HOW TO COMPLETE THIS TASK: What you return must match the records exactly, with every line included.

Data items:
※ ※ ※
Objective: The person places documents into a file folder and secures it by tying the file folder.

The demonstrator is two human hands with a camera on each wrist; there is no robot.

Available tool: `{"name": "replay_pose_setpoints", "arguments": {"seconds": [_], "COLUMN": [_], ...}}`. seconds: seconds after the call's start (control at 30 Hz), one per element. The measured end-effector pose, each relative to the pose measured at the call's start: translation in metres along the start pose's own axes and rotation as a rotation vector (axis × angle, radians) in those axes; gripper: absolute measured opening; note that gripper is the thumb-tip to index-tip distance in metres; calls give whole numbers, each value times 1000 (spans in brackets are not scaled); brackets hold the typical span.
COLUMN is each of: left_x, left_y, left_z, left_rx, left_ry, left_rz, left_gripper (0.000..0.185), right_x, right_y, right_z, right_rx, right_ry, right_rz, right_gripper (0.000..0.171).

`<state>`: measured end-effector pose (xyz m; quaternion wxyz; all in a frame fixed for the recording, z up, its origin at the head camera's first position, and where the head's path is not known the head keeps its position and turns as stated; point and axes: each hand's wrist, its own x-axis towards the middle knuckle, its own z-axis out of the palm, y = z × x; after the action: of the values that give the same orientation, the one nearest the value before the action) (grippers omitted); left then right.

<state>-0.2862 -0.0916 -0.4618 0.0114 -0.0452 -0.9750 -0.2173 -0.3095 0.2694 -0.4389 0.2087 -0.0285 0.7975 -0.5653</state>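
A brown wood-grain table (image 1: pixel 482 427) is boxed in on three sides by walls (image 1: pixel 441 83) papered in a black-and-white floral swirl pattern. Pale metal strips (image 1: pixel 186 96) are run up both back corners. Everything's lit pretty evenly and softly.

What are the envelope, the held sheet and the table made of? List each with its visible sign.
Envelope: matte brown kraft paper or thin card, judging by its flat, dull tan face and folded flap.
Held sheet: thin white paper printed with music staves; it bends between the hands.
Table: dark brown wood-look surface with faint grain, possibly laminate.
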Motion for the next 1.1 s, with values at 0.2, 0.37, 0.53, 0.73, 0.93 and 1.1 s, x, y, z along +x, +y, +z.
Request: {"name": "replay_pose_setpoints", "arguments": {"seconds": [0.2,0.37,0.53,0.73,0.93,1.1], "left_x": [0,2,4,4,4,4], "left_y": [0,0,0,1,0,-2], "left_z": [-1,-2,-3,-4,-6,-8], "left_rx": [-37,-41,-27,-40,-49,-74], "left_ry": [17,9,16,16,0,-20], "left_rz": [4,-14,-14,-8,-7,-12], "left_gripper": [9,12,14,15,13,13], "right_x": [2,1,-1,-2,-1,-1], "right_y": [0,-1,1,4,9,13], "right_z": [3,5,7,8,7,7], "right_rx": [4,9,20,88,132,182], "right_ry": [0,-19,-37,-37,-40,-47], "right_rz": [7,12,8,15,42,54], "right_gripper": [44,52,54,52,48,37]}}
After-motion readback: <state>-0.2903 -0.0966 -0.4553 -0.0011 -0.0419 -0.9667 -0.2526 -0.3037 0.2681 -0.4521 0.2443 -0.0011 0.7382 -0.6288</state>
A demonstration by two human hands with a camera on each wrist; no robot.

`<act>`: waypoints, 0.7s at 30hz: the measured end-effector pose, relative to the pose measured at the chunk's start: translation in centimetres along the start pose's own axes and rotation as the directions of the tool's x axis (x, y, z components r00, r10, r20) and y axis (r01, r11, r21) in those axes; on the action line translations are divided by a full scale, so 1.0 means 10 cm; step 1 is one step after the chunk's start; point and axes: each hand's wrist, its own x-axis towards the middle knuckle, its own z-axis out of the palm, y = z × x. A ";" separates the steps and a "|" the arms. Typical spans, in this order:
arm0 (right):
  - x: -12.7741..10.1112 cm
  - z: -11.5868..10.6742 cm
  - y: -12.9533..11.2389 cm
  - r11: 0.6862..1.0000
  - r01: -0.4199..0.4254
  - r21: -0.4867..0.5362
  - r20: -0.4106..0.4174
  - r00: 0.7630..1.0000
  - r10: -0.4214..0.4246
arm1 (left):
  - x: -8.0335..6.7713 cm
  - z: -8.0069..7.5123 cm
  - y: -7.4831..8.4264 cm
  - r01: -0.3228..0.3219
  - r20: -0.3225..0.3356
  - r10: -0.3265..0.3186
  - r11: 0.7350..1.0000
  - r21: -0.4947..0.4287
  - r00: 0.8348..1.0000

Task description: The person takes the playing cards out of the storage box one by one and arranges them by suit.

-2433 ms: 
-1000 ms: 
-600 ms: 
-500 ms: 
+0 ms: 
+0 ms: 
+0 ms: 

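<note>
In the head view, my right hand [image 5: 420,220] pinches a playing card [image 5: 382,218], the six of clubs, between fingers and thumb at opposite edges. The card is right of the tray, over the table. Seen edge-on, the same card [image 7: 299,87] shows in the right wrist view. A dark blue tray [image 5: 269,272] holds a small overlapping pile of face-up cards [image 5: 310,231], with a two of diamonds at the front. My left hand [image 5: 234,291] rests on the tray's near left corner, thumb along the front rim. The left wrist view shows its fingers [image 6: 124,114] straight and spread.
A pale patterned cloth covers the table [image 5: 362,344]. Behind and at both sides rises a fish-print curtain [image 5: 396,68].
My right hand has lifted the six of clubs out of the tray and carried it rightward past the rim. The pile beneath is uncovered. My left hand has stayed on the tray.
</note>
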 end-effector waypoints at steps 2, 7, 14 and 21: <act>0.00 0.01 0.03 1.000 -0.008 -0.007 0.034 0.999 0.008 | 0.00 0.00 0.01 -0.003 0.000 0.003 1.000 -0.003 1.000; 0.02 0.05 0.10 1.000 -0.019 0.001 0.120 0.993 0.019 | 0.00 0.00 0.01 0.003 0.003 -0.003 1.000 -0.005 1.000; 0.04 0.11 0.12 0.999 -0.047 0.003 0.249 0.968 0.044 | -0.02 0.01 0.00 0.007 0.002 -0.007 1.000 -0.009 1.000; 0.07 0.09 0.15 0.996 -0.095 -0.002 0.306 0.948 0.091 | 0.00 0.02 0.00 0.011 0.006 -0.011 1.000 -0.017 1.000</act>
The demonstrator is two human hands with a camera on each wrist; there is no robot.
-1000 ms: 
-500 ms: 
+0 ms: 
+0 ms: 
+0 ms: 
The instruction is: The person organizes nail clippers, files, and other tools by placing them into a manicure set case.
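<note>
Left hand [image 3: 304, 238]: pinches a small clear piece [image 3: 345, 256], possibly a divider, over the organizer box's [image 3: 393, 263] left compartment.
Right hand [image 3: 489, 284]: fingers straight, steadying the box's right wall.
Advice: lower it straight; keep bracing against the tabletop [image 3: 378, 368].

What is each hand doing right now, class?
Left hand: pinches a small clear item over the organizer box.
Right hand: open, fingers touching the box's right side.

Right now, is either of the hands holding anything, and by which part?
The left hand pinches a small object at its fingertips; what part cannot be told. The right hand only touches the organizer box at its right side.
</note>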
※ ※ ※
FINAL ANSWER:
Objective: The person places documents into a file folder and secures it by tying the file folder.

The demonstrator is two human hands with a camera on each wrist; there is no robot.

Available tool: `{"name": "replay_pose_setpoints", "arguments": {"seconds": [_], "COLUMN": [_], ...}}`. seconds: seconds after the call's start (control at 30 Hz), one per element. The measured end-effector pose, each relative to the pose measured at the call's start: translation in metres along the start pose's own axes and rotation as a rotation vector (axis × angle, radians) in those axes; gripper: absolute measured opening; note that gripper is the thumb-tip to index-tip distance in metres; calls give whole numbers, each value times 1000 (spans in brackets are not scaled); brackets hold the typical span.
COLUMN is each of: left_x, left_y, left_z, left_rx, left_ry, left_rz, left_gripper (0.000..0.185), right_x, right_y, right_z, right_rx, right_ry, right_rz, right_gripper (0.000..0.171).

`<state>`: measured end-effector pose (xyz m; quaternion wxyz; all in a frame fixed for the recording, z up, its origin at the head camera's first position, and where the head's path is not known the head keeps its position and turns as stated; point and axes: each hand's wrist, its own x-axis towards the middle knuckle, its own z-axis out of the palm, y = z × x; after the action: of the values that give the same orientation, the one nearest the value before the action) (grippers omitted); left then right.

<state>-0.2862 -0.0916 -0.4618 0.0114 -0.0452 -0.9750 -0.2173 -0.3095 0.2694 -0.4389 0.2087 -0.0285 0.7975 -0.5653</state>
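A brown wood-grain table (image 1: pixel 482 427) is boxed in on three sides by walls (image 1: pixel 441 83) papered in a black-and-white floral swirl pattern. Pale metal strips (image 1: pixel 186 96) are run up both back corners. Everything's lit pretty evenly and softly.

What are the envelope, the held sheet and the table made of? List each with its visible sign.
Envelope: matte brown kraft paper or thin card, judging by its flat, dull tan face and folded flap.
Held sheet: thin white paper printed with music staves; it bends between the hands.
Table: dark brown wood-look surface with faint grain, possibly laminate.
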Motion for the next 1.1 s, with values at 0.2, 0.37, 0.53, 0.73, 0.93 and 1.1 s, x, y, z along +x, +y, +z.
Request: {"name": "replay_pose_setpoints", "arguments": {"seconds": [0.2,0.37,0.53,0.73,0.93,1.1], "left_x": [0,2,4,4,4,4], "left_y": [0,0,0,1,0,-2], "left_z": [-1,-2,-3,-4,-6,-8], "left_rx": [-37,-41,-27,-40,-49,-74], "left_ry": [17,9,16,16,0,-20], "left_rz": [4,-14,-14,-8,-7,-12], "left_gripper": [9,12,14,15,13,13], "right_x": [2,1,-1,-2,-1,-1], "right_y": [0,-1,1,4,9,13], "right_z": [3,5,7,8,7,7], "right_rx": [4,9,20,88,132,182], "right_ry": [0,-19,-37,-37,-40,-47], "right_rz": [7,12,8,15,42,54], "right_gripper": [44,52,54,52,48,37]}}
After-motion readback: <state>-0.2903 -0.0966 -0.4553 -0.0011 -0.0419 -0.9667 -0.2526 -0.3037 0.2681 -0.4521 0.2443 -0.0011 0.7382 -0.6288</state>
A demonstration by two human hands with a camera on each wrist; no robot.

`<act>`: waypoints, 0.7s at 30hz: the measured end-effector pose, relative to the pose measured at the chunk's start: translation in centimetres along the start pose's own axes and rotation as the directions of the tool's x axis (x, y, z components r00, r10, r20) and y axis (r01, r11, r21) in those axes; on the action line translations are divided by a full scale, so 1.0 means 10 cm; step 1 is one step after the chunk's start; point and axes: each hand's wrist, its own x-axis towards the middle knuckle, its own z-axis out of the palm, y = z × x. A ";" separates the steps and a "|" the arms. Typical spans, in this order:
arm0 (right):
  - x: -12.7741..10.1112 cm
  - z: -11.5868..10.6742 cm
  - y: -12.9533..11.2389 cm
  - r11: 0.6862..1.0000
  - r01: -0.4199..0.4254
  - r21: -0.4867..0.5362
  - r20: -0.4106..0.4174
  - r00: 0.7630..1.0000
  - r10: -0.4214..0.4246
arm1 (left):
  - x: -8.0335..6.7713 cm
  - z: -8.0069..7.5123 cm
  - y: -7.4831..8.4264 cm
  - r01: -0.3228..0.3219
  - r20: -0.3225..0.3356
  - r10: -0.3265..0.3186
  - r11: 0.7350..1.0000
  - r21: -0.4947..0.4287
  - r00: 0.8348..1.0000

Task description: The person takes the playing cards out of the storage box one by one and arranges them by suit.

-2433 ms: 
-1000 ms: 
-600 ms: 
-500 ms: 
+0 ms: 
+0 ms: 
+0 ms: 

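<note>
In the head view, my right hand [image 5: 420,220] pinches a playing card [image 5: 382,218], the six of clubs, between fingers and thumb at opposite edges. The card is right of the tray, over the table. Seen edge-on, the same card [image 7: 299,87] shows in the right wrist view. A dark blue tray [image 5: 269,272] holds a small overlapping pile of face-up cards [image 5: 310,231], with a two of diamonds at the front. My left hand [image 5: 234,291] rests on the tray's near left corner, thumb along the front rim. The left wrist view shows its fingers [image 6: 124,114] straight and spread.
A pale patterned cloth covers the table [image 5: 362,344]. Behind and at both sides rises a fish-print curtain [image 5: 396,68].
My right hand has lifted the six of clubs out of the tray and carried it rightward past the rim. The pile beneath is uncovered. My left hand has stayed on the tray.
</note>
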 end-effector waypoints at steps 2, 7, 14 and 21: <act>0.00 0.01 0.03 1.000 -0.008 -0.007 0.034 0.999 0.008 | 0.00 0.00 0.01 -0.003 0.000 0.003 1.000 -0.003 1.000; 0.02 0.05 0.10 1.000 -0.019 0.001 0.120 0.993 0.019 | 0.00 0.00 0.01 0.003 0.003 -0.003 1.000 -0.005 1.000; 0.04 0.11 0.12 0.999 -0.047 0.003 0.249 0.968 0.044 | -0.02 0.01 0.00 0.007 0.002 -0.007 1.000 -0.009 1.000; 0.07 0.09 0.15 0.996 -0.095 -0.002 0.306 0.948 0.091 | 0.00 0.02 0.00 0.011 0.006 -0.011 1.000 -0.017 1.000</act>
The demonstrator is two human hands with a camera on each wrist; there is no robot.
-1000 ms: 
-500 ms: 
+0 ms: 
+0 ms: 
+0 ms: 
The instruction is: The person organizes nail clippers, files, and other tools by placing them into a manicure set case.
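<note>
Left hand [image 3: 304, 238]: pinches a small clear piece [image 3: 345, 256], possibly a divider, over the organizer box's [image 3: 393, 263] left compartment.
Right hand [image 3: 489, 284]: fingers straight, steadying the box's right wall.
Advice: lower it straight; keep bracing against the tabletop [image 3: 378, 368].

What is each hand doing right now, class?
Left hand: pinches a small clear item over the organizer box.
Right hand: open, fingers touching the box's right side.

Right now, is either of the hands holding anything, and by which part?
The left hand pinches a small object at its fingertips; what part cannot be told. The right hand only touches the organizer box at its right side.
</note>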

That completes the output for this exercise.